WORK INSTRUCTION:
State how many lines in the listing below contain the word "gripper", and write nothing else.

SUPPLIED INFORMATION:
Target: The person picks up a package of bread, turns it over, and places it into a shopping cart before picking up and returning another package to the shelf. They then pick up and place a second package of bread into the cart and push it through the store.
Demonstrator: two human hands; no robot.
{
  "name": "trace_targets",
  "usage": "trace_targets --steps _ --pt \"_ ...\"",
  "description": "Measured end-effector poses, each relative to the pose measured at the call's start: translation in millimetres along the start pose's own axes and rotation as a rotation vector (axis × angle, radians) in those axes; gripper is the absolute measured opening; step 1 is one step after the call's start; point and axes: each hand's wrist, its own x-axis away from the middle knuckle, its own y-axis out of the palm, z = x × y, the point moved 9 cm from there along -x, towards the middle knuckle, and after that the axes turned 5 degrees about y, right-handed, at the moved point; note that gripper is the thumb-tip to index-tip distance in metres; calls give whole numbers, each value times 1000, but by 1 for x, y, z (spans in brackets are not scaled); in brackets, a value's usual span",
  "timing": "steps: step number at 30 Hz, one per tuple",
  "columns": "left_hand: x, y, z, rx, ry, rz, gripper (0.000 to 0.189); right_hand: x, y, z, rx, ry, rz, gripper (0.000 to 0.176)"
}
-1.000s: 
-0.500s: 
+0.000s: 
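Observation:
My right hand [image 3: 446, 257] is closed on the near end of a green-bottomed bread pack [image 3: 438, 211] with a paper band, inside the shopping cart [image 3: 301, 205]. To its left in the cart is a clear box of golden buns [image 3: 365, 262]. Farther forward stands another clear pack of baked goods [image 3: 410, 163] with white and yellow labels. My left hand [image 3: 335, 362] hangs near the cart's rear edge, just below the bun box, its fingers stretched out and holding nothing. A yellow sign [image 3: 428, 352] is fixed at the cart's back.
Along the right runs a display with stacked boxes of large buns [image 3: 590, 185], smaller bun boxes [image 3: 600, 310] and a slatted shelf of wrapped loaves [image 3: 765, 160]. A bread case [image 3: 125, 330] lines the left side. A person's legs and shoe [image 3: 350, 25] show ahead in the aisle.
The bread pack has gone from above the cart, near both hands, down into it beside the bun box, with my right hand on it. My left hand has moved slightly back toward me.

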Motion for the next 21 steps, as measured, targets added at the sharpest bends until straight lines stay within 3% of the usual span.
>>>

SOLVED PROBLEM:
2